Now comes the fun part of creating an automation in Power Automate to generate these documents. I’ll start off by creating a new “Instant Cloud Flow (Triggered manually as needed)”. I’ll first specify that the trigger is “manual” by selecting the “Manually trigger a flow” connector. Next, search for Excel and select the “Excel Online (Business)” connector. Navigate to the Actions tab and pick “List rows present in a table”:

List rows present in a table trigger within the Excel Online (Business) connector.

Use the location control to navigate to your SharePoint instance. Specify the “Document Library” where your Excel spreadsheet is stored, then select the actual file and lastly, pick the Excel Table that you had setup within it. Note: This is why I stressed the importance of converting your input data as an Excel Table because that’s what this connector requires (see below):

Power Automate flow - connect to SharePoint and select the Excel file with the input data.

Next, search for and add an “Apply to each” action. Select the output of the previous step (values from each Excel table row):

Apply to each action block in Power Automate.

Next, search for SharePoint and select the “Get file content” connector. Point this control to the image that you have stored in SharePoint, that you want to dynamically add within your Word document. Next search for Microsoft Word and select Microsoft Word (Business), look for the “Populate a Word Template” connector and select it. Point this control to the Word document that you created earlier and saved to SharePoint. As soon as you do this, the control will update to show the dynamic control that you have created within the document. Go through each of these and point them to the corresponding Excel table value. Your flow should like something like what’s shown below:

Flow design showing get file connector (from SharePoint) and populate a Word Template connector

Finally, add a SharePoint “Create File” connector. Use the output of the previous step as the file content. In my example, I’m dynamically naming the file using the First Name and Last Name values that I’m pulling in from Excel.

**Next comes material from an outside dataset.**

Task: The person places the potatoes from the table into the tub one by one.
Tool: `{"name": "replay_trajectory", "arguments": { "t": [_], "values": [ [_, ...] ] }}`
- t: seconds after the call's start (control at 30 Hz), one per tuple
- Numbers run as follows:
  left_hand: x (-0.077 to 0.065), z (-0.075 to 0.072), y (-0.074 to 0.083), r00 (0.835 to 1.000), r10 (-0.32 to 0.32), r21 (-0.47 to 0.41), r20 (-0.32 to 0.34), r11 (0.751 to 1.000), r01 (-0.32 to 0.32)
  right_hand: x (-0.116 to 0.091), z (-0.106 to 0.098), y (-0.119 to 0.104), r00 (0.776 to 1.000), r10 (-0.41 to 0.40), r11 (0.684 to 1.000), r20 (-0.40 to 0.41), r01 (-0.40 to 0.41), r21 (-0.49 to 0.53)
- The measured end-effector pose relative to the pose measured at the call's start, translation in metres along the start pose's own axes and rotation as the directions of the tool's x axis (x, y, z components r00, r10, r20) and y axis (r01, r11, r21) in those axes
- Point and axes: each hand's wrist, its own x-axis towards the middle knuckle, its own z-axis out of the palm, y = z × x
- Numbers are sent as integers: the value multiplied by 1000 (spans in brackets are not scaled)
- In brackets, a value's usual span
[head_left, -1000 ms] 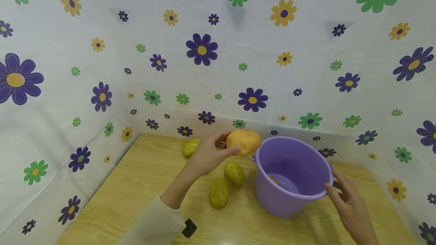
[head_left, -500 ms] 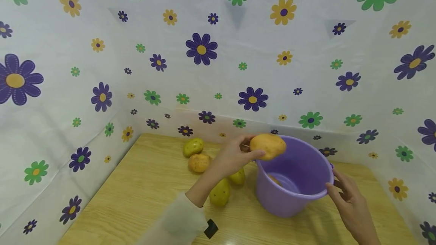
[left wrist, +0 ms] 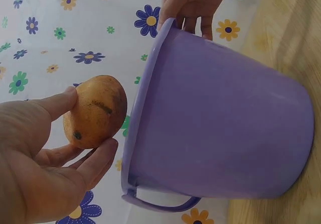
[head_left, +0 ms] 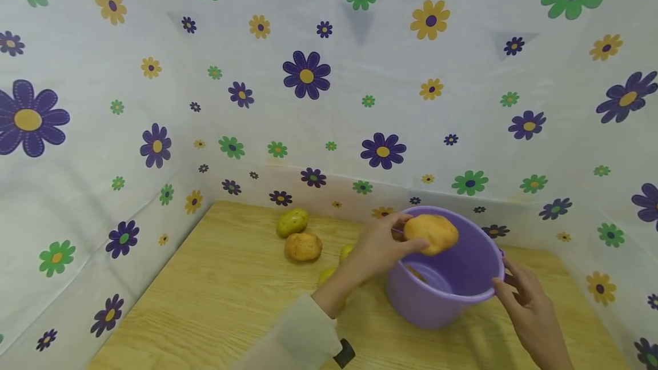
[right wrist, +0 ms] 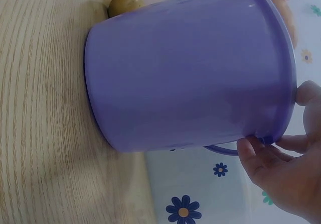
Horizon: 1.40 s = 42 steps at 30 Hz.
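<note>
My left hand (head_left: pixel 382 244) pinches a yellow-brown potato (head_left: pixel 432 234) between thumb and fingers, over the mouth of a purple bucket (head_left: pixel 426 307). In the left wrist view the potato (left wrist: pixel 95 111) shows a dark scar and a dark spot, beside the bucket's rim (left wrist: pixel 143 98). My right hand (head_left: pixel 532 307) grips the bucket's right rim, the thumb on the near side and the fingers by the handle joint, as the right wrist view shows. The bucket stands upright. Inside it lies a brownish-orange piece (head_left: pixel 415 272), mostly hidden by the wall.
Left of the bucket, on the wooden table (head_left: pixel 221 290), lie a green potato (head_left: pixel 292 222) and a brown potato (head_left: pixel 303 246). Two more greenish potatoes are partly hidden behind my left forearm. A flower-printed sheet (head_left: pixel 308 119) hangs behind and at the sides.
My left hand has carried the potato rightward, from left of the bucket to over its mouth. The brown potato on the table has come into view. The right hand has stayed on the rim.
</note>
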Motion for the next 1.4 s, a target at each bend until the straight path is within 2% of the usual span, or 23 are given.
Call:
{"name": "replay_trajectory", "arguments": {
  "t": [0.3,0.57,0.93,1.2,1.4],
  "values": [
    [4,15,0,1000,0,16,5,1000,0,-1,0,0,1000,4,1000,-5,-4,-8],
    [1,20,-5,1000,-7,39,0,999,7,-1,0,1,1000,5,1000,-3,-5,-12],
    [-3,13,-6,999,45,16,-20,999,-45,0,1,0,1000,26,1000,-6,-26,-4],
    [-5,3,-5,994,108,-12,-31,994,-108,-1,2,0,1000,15,1000,-12,-15,1],
    [-11,-5,-5,993,112,-25,-33,993,-113,-1,2,0,1000,19,1000,-16,-19,-2]
  ]
}}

Create file in SharePoint connector.

Save and Run

Save your flow and execute it. Navigate to the folder that you specified within SharePoint and if things go as planned, you should see new Documents in there with the names from your Excel file, like you see below.

Newly generated files in SharePoint.

Parting Thoughts

Please note that there may be various licensing costs associated with the connectors that you use. I’m not a licensing expert. Please do your due diligence as to what the associated costs may be. Also, as I mentioned previously, this is just an example that I put together purely for educational purposes. Your data may not reside in an Excel spreadsheet, in an Excel table. It may be in a Salesforce object, instead. Or in a SQL Server table. Experiment with some of the other connectors on this platform, swapping my own specific examples for your own specific use-cases. Perhaps you don’t want the output as a Microsoft Word file but as a PDF instead. Try adding another connector at the end to convert that Word document to a PDF file.


  1. Am trying to use this approach for labels and so want the output in one word document and not multiple. Any suggestions?

  2. Worked beautifully using the repeating content controls!! Thanks for the direction!!!

    • Hi Susan,
      Were you able to include images on your labels. I am trying to get a barcode on each label, but I can’t get it to work.